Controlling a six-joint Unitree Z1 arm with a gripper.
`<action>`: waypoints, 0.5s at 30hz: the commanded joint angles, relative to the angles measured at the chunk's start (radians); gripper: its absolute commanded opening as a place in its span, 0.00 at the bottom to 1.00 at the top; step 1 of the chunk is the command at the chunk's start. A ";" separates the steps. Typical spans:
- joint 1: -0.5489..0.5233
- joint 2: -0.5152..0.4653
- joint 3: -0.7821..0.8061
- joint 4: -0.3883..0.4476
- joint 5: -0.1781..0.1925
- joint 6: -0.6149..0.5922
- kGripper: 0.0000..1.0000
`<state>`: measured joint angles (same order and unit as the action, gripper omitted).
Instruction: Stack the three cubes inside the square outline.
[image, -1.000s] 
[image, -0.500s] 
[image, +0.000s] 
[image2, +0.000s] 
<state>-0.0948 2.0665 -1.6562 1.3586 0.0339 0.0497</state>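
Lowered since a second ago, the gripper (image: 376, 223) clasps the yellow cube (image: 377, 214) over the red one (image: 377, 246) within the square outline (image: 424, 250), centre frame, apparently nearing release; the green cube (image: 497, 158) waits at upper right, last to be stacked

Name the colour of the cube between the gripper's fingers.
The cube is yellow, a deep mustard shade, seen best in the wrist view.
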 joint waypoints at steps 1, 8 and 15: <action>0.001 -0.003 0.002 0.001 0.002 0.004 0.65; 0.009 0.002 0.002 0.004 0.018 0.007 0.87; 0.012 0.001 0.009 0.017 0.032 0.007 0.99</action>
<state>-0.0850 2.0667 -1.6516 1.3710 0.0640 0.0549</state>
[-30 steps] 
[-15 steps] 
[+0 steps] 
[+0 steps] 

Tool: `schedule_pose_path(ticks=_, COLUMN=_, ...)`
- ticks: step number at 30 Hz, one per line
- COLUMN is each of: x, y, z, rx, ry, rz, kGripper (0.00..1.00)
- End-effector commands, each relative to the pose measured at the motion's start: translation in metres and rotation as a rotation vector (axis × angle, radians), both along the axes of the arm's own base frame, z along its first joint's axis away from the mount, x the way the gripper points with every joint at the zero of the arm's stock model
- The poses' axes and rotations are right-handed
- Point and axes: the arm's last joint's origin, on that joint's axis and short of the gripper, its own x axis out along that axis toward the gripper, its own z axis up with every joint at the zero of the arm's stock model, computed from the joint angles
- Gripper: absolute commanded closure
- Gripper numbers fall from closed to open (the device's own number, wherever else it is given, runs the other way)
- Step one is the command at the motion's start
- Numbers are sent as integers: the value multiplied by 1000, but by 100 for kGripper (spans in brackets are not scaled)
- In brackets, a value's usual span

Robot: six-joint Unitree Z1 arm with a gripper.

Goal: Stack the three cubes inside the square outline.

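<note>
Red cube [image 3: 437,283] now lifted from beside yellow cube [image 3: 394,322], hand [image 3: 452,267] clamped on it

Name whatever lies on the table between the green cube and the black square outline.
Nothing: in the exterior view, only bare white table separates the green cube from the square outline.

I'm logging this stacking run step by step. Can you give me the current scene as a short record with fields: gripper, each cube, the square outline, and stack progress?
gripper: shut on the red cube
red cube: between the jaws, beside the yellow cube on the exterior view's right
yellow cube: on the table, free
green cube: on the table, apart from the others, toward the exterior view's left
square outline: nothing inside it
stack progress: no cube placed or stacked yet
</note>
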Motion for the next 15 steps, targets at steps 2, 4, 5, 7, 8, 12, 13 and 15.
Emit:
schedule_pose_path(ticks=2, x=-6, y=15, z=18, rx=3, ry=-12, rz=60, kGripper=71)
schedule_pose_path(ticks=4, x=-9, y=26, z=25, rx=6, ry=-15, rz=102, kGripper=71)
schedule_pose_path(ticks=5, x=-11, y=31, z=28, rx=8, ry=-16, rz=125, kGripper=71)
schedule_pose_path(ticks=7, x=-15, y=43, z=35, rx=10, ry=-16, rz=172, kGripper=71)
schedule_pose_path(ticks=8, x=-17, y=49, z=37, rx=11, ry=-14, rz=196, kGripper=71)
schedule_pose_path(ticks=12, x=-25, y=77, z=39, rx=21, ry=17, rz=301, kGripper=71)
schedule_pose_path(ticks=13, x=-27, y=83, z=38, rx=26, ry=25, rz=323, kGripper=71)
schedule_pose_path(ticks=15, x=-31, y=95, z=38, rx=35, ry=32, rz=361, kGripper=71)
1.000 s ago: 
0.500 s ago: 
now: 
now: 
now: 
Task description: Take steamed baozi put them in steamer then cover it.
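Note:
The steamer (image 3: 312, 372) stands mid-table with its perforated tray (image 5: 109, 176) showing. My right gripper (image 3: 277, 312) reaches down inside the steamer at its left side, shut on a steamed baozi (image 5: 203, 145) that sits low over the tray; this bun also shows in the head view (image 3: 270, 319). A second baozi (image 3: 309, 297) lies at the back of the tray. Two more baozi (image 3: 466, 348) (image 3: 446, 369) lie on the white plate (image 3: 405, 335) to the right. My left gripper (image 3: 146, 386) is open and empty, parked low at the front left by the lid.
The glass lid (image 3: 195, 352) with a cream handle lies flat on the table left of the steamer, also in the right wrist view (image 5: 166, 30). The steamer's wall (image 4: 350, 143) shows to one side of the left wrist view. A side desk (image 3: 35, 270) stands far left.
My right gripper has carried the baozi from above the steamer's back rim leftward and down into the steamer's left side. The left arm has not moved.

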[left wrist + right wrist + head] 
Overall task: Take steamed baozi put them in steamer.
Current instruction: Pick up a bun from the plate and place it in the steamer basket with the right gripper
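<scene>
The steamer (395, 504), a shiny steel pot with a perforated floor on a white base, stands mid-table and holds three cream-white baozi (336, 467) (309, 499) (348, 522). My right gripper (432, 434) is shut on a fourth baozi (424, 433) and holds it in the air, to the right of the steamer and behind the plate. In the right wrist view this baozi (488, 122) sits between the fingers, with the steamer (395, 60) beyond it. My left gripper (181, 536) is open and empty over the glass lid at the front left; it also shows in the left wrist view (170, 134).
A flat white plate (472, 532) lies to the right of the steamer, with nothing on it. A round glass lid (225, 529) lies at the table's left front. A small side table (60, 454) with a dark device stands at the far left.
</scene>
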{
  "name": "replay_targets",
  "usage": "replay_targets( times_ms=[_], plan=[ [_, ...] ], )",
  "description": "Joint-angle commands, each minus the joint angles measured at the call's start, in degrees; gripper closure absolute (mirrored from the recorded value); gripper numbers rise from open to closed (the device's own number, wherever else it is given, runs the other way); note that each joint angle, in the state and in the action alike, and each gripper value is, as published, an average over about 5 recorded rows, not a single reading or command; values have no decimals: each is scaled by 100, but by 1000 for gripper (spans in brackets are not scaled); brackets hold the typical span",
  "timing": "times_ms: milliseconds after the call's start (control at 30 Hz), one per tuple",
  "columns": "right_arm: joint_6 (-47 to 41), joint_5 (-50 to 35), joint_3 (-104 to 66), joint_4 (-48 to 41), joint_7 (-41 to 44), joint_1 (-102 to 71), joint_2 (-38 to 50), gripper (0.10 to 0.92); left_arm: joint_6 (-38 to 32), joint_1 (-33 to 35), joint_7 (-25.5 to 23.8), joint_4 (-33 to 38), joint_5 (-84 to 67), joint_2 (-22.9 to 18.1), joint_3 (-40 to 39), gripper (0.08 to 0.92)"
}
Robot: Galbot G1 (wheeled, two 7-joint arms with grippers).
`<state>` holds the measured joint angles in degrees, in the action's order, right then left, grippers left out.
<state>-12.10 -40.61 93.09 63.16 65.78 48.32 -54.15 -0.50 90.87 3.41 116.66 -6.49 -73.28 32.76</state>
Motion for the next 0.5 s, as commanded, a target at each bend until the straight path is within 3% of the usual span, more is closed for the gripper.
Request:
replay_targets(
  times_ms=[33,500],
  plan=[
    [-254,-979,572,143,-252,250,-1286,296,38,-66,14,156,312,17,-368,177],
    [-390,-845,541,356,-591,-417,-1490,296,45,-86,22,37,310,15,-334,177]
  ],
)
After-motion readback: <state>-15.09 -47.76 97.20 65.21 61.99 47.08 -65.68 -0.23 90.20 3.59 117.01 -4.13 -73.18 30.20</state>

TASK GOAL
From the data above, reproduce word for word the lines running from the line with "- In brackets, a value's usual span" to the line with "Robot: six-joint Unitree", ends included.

ANSWER SPACE
- In brackets, a value's usual span

Robot: six-joint Unitree Z1 arm with a gripper.

With this, the exercise is finished.